■ **Given records**
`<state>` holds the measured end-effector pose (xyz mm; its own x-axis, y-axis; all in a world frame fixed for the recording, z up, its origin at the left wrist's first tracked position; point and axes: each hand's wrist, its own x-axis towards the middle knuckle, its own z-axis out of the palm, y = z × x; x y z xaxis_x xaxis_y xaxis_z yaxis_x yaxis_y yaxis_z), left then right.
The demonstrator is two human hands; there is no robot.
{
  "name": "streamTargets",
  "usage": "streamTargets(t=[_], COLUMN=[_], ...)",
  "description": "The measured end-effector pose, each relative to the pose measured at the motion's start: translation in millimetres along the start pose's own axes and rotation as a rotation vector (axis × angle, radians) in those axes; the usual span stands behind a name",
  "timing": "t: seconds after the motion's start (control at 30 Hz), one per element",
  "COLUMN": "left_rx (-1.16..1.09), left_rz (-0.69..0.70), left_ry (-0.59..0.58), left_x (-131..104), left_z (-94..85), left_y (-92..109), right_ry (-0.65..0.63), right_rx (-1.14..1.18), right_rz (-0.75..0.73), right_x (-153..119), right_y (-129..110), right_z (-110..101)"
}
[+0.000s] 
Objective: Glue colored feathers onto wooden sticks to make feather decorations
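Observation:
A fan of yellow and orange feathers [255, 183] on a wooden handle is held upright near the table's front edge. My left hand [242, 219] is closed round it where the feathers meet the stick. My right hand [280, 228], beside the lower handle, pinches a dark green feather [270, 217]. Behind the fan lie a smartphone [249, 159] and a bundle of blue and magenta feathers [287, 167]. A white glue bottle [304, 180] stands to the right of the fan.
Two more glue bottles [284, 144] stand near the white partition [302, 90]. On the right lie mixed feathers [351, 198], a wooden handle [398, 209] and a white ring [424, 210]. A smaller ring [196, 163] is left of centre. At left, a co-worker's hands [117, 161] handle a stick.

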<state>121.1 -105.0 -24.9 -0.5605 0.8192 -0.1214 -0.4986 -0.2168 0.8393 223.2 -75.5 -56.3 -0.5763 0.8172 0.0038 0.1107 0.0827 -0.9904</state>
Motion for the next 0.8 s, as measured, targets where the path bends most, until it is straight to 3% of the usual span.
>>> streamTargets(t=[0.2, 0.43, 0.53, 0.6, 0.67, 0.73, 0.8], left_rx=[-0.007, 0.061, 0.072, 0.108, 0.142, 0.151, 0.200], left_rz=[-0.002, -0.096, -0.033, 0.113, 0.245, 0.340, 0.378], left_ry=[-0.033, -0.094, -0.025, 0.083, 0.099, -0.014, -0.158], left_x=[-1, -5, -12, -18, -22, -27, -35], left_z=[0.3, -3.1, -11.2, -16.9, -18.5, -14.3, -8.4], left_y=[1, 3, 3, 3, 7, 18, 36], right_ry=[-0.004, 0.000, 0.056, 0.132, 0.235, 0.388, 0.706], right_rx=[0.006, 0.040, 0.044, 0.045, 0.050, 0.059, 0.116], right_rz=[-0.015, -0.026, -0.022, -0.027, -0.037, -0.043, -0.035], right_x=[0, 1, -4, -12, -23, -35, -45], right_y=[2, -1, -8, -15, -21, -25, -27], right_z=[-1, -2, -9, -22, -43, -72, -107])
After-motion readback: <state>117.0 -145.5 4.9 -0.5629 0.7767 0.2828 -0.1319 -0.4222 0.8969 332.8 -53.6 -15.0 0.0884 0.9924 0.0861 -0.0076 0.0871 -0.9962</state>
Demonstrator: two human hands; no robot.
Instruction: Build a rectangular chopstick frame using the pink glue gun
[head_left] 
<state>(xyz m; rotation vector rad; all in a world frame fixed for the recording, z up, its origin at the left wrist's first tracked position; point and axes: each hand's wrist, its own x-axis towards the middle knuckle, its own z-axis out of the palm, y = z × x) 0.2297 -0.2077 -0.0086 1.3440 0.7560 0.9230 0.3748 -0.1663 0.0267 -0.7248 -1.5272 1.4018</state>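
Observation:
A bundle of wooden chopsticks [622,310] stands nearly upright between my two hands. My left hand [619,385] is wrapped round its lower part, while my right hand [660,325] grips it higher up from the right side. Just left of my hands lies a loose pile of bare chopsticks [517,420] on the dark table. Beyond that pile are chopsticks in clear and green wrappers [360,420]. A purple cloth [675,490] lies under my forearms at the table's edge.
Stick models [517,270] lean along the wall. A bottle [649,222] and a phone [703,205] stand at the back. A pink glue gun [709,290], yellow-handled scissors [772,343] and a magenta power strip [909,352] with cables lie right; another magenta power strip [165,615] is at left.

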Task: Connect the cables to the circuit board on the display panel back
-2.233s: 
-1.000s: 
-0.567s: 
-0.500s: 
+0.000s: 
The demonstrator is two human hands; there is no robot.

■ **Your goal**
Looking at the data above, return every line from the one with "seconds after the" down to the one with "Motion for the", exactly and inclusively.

■ **Written response**
  "timing": "t: seconds after the motion's start (control at 30 Hz), one per element",
  "COLUMN": "left_rx (-1.16..1.09), left_rz (-0.69..0.70), left_ry (-0.59..0.58), left_x (-131..104), left_z (-94..85), left_y (-92..109), right_ry (-0.65..0.63), right_rx (-1.14..1.18), right_rz (-0.75..0.73), right_x (-153..119), right_y (-129..110), right_z (-110..101)"
}
[+0.000s] 
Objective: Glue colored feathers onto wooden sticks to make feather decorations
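Observation:
A fan of yellow and orange feathers [255, 183] on a wooden handle is held upright near the table's front edge. My left hand [242, 219] is closed round it where the feathers meet the stick. My right hand [280, 228], beside the lower handle, pinches a dark green feather [270, 217]. Behind the fan lie a smartphone [249, 159] and a bundle of blue and magenta feathers [287, 167]. A white glue bottle [304, 180] stands to the right of the fan.
Two more glue bottles [284, 144] stand near the white partition [302, 90]. On the right lie mixed feathers [351, 198], a wooden handle [398, 209] and a white ring [424, 210]. A smaller ring [196, 163] is left of centre. At left, a co-worker's hands [117, 161] handle a stick.
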
<state>121.1 -105.0 -24.9 -0.5605 0.8192 -0.1214 -0.4986 -0.2168 0.8393 223.2 -75.5 -56.3 -0.5763 0.8172 0.0038 0.1107 0.0827 -0.9904</state>
Motion for the next 0.8 s, as measured, targets where the path bends most, until it is straight to 3% of the usual span.

There is nothing else to add to the answer.